There has been a lot of talk about this next recession.

Maybe too much talk. Predicting a recession is very difficult in any environment, let alone one with two huge and rising stars (India and China). Over time, people that base their investment strategy on the constant belief that a recession is imminent will not perform as those that bet on growth. Doomsday preaching is more a personality characteristic than a sincere prediction. We get upset when someone that says things are about to melt down turns out to be right, the market drops 14% and then is stagnant for a year...but the truth is that same guy missed out on 10 years of groth at 9% a year to be right that once.

Predicting inflation is easier. I believe that since the early 80s inflation in the west has been low because we have imported more and more core products from low cost overseas producers every year while raw materials prices were also stable. In the last couple of years, there has been a huge and rapid rise in raw materials costs, and we already import almost all manufactured goods (there is no more cost savings to be had from increasing imports). Also, labor and production costs are starting to rise in China and India.

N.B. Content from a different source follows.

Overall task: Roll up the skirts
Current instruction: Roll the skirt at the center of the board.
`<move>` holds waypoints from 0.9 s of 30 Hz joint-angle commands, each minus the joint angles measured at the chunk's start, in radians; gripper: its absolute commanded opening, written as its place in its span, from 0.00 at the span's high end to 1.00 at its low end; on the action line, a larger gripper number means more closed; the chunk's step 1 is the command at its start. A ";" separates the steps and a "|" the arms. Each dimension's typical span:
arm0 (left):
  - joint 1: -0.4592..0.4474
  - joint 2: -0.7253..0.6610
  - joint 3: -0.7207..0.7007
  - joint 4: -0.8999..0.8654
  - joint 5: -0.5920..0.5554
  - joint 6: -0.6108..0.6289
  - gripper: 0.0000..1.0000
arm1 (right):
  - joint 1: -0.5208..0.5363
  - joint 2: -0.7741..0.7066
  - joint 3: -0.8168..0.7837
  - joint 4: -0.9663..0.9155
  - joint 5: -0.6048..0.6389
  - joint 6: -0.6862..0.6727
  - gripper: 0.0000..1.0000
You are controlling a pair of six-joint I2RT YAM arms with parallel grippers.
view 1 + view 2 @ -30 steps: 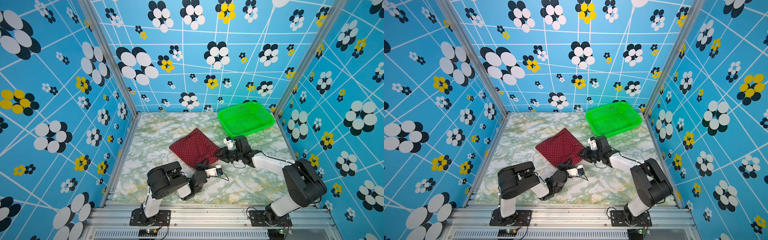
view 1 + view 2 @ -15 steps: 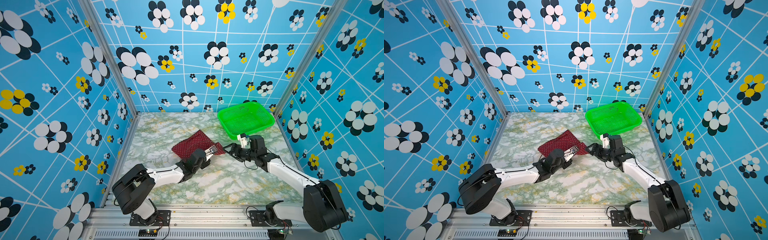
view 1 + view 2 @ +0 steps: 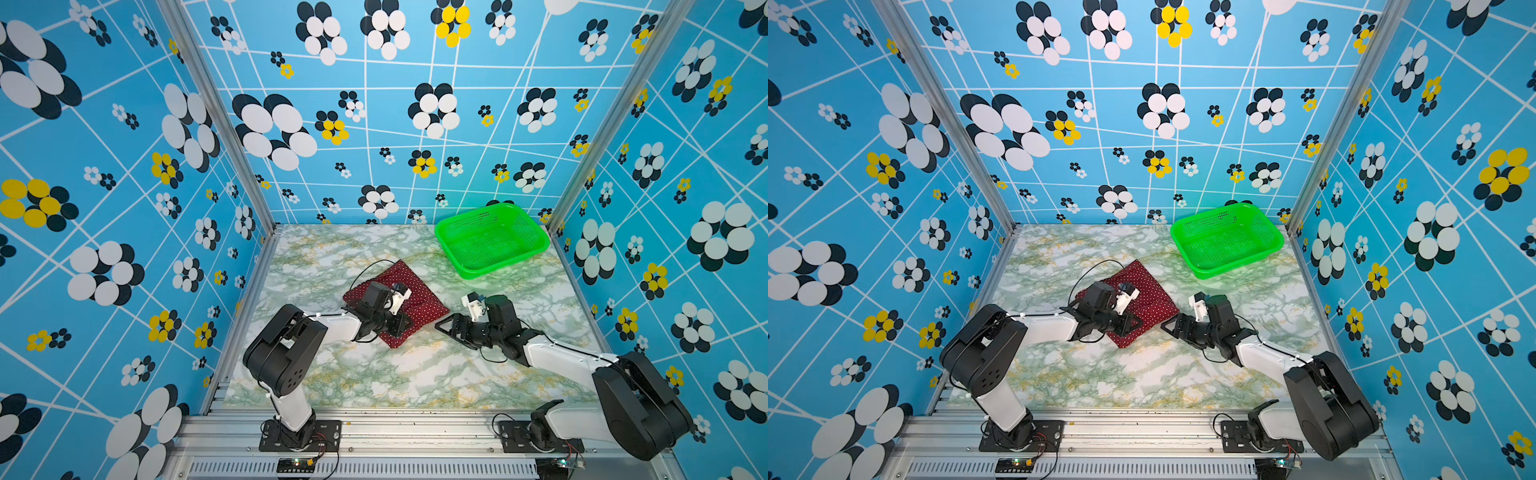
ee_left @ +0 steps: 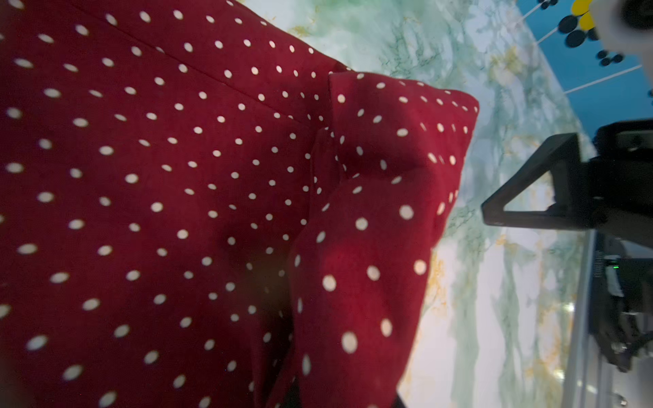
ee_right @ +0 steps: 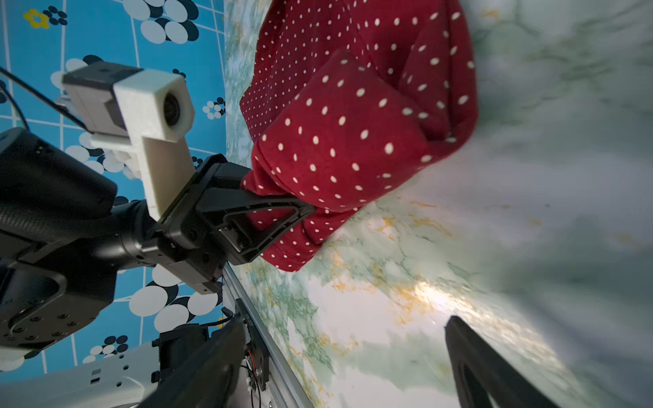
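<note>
Three walls (image 3: 374, 104) — left, right & far — bright blue w/ white lines and black, white & yellow flower prints. Metal posts (image 3: 220, 124) stand at both far corners. Tabletop (image 3: 415, 374): green-white marble pattern w/ yellow veins — metal rail (image 3: 415, 428) along near edge.

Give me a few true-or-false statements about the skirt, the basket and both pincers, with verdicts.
1. The left pincer is shut on the skirt. True.
2. The right pincer grips the skirt. False: it is open, over the table, apart from the skirt.
3. The skirt lies in the green basket. False: it lies on the table, outside the basket.
4. The skirt is dark red with white dots. True.
</note>
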 commanded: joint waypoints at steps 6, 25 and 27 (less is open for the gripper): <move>0.064 0.133 -0.031 0.313 0.274 -0.236 1.00 | 0.015 0.251 -0.078 0.527 0.054 0.173 0.10; 0.140 0.319 -0.072 0.791 0.382 -0.520 1.00 | 0.041 0.637 0.137 0.803 0.103 0.271 0.22; 0.158 0.339 -0.078 0.870 0.397 -0.566 1.00 | 0.041 0.647 0.163 0.779 0.111 0.260 0.34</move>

Energy, which is a cost input to almost every product, is going to get more costly.

I am fairly certain that the Chinese economy is bubbling in a few areas, notably including real estate and public equity markets (the PEs are ridiculous and expect unsustainable growth, and in real estate the rental to price ratios are about half of what they are in the U.S.). I don't think their recession will spill over much to the U.S. when they correct, but it could cause them to draw down foreign reserves, which will flood the bond markets a bit - driving down bond prices, and driving up interest rates.

So long and short, no significant global recession is always the smarter bet, but you can expect higher inflation over the next 5-10 years. I am not comfortable predicting how much higher.